Wednesday, 2 July 2025

Extraordinary C@W blog stats: AI 'training' at work?

We had a short review of the increasingly 'cosmopolitan' nature of C@W readership a while back: I set a little quiz inviting guesses as to the 2024 breakdown of hits, to which the answers were, in descending order -  

  1. Hong Kong
  2. China
  3. USA
  4. Singapore
  5. UK

Well, guess what: since then, the readership stats have shot up, going stratospheric in the last month.  Here's the plot for the last 3 months:


And the countries?

  1. Brazil
  2. USA
  3. India
  4. Japan
  5. Bangladesh
  6. UK

I have an acquaintance who also runs a blog: he's seen something similar, though the numbers are not so extreme and Vietnam features at the top of his list.  The best explanation he can come up with is that the blogs are being used to train LLMs !

Any other suggestions?

Heaven help the "AI" that results from nearly 20 years of C@W.  I suppose we should be flattered ...

ND 

PS: in the circumstances, I thought about re-engaging with Google 'Adsense' to make a bob or two out of advertising to the increased readership.  But (a) the reader-experience isn't much improved by ads; and (b) the small print is so extensive and restrictive, I'll bet Google would rule that we've somehow been artificially boosting readership with bots, and that we wouldn't qualify.

Aren't you grateful?

11 comments:

dearieme said...

Should we all start using foul language to ensure that the bots have had a suitably liberal education?

Anonymous said...

Does LLM training make sense from those locations?
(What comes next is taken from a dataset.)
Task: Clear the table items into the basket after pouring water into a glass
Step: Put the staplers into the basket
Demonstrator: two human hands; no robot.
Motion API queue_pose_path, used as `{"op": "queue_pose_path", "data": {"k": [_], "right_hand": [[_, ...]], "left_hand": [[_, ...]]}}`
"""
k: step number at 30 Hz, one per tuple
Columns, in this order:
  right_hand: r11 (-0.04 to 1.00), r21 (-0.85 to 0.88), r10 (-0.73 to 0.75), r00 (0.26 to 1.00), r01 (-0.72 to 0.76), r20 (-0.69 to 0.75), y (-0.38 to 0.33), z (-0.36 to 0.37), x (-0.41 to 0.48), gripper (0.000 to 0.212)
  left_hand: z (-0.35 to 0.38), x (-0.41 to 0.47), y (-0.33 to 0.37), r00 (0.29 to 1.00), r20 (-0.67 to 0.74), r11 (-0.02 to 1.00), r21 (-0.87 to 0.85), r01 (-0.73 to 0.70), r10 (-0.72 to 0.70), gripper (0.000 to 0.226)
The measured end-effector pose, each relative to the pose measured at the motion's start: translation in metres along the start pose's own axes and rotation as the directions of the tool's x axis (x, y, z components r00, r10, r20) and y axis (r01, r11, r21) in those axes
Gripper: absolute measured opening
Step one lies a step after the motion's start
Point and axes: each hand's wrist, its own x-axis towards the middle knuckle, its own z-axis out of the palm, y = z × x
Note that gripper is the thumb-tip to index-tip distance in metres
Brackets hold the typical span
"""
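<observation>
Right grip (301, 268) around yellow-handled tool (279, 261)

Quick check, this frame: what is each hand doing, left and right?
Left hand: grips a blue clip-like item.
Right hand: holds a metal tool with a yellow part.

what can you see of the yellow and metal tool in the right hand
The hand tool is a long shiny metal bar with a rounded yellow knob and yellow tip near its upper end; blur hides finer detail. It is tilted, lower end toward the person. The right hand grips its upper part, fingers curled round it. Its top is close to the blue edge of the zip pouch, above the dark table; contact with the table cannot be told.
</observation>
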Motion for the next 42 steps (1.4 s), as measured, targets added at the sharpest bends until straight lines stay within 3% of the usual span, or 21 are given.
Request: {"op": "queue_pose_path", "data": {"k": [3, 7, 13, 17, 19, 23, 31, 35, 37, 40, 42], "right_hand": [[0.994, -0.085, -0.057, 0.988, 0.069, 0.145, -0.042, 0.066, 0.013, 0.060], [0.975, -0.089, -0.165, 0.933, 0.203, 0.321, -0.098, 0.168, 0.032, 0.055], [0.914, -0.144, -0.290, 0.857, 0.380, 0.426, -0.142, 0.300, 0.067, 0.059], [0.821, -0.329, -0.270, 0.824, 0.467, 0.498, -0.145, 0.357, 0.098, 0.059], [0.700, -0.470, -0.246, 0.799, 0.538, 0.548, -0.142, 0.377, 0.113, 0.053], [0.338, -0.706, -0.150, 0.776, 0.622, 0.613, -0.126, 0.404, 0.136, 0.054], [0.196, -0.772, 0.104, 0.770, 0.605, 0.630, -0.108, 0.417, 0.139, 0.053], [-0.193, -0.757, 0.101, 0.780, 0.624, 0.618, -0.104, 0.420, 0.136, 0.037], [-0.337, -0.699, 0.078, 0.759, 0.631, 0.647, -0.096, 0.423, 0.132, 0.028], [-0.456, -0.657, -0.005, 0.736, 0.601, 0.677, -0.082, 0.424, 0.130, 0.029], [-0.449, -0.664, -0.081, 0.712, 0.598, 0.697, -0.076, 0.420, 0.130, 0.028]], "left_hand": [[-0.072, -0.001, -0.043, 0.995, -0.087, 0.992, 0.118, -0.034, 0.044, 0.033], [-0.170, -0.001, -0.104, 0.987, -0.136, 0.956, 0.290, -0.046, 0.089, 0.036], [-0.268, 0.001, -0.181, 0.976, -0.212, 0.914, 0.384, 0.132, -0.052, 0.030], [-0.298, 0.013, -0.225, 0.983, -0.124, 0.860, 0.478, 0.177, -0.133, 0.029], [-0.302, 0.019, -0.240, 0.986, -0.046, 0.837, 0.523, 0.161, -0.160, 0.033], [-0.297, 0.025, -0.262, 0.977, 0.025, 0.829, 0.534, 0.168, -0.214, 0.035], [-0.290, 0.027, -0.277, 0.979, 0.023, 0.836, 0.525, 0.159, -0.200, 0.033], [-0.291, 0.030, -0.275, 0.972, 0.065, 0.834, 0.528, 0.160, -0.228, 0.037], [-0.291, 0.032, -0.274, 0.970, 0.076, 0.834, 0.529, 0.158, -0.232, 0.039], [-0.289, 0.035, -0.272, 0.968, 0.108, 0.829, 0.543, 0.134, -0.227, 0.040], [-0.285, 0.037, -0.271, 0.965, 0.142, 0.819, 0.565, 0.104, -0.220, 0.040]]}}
I had assumed that most of the LLM training supercomputers are US based? If so then why would they scrape from the far east to then pipe it over to the US to schedule LLM training?
Al

Sobers said...

What on earth can a LLM learn from scraping the internet, including this site and its esteemed posters? How can it decide what information it gathers is true and whats not? If I write 'The sky is green' will that very mean that a LLM reading it will assign a very small possibility to the fact that the sky is indeed green? Given vast swathes of what is written on the internet is bollox on stilts, how can LLMs ever get a true picture of reality if so much of its input is nonsense?

Anonymous said...

Obviously China and HK are building a giant database of everyone in Western Europe and the USA, our comments and NDs writing will add to the information from our doorbells, mobile phones and Huawei routers. If their social credit database can encompass a billion Chinese, that's a similar size task.

Nick Drew said...

Anon@11:23 - that was my general assumption, too. But sometimes the www / cloud works in mysterious ways. For example, my understanding is that movies that are being streamed are "located" wherever in cyberspace it is optimal for the streaming that's taking place at that point in time. So, if (say) 9pm is peak streaming time for a particular movie, it'll be "located" optimally for 9pm streaming in Japan when it IS 9pm in Japan, and it'll have been "moved westwards" for 9pm streaming in Europe when it IS 9pm in Europe

(I may not have explained that very well)

I'll make one other empirical comment: the hour-by-hours stats have been very flat - I'll publish another post with a graph. Yet the "locations" of the "readership" have been all over the place. This feels like a sophisticated operation.

formertory said...

Isn't that the problem? Dwell fleetingly on the thought of an LLM somewhere digesting the possibility that Mad Miliband is in fact the saviour of the human race, and be very afraid as it regurgitates it as (a version of) Truth in a future world. Orwellian to the max.

Caeser Hēméra said...

@ND I think you're trying to explain 'edge' or locale based deployments. I can shift data around the globe pretty easily to where the consumers are to reduce latency, but that's not without its costs.

Probably not what's happening here though, there are plenty of open source LLMs out there, and governments and companies are doubtlessly unleashing them.

I'm more worried about China, LLMs can use textual analysis to tie together personas across sites if they have enough data, and strip away what little bits of privacy are left.

As for learning, we're already seeing signs of model collapse, and as LLMs start eating their own dogfood they'll get decreasingly less useful.

LLMs/AI has plenty of potential in some narrow areas, but in wider aspects their limitations are becoming screamingly obvious despite all the promotion and marketing.

We're already having "AI" businesses turn out to actually be some outsourced chumps, and agents to be useless at anything but the smallest of tasks in the real world. Expect more of that.

Caeser Hēméra said...

Pardon the double negative, when one was meant...

Anonymous said...

@ Sobers / bollox on stilts. If the cap fits- !

Anonymous said...

Perhaps you really do have a lot of avid readers of your site in all those countries.......ha ha

Nick Drew said...

I always suspected some of you BTL commenters were based in Brazil & Bangladesh. Thanks for helping us to go viral there!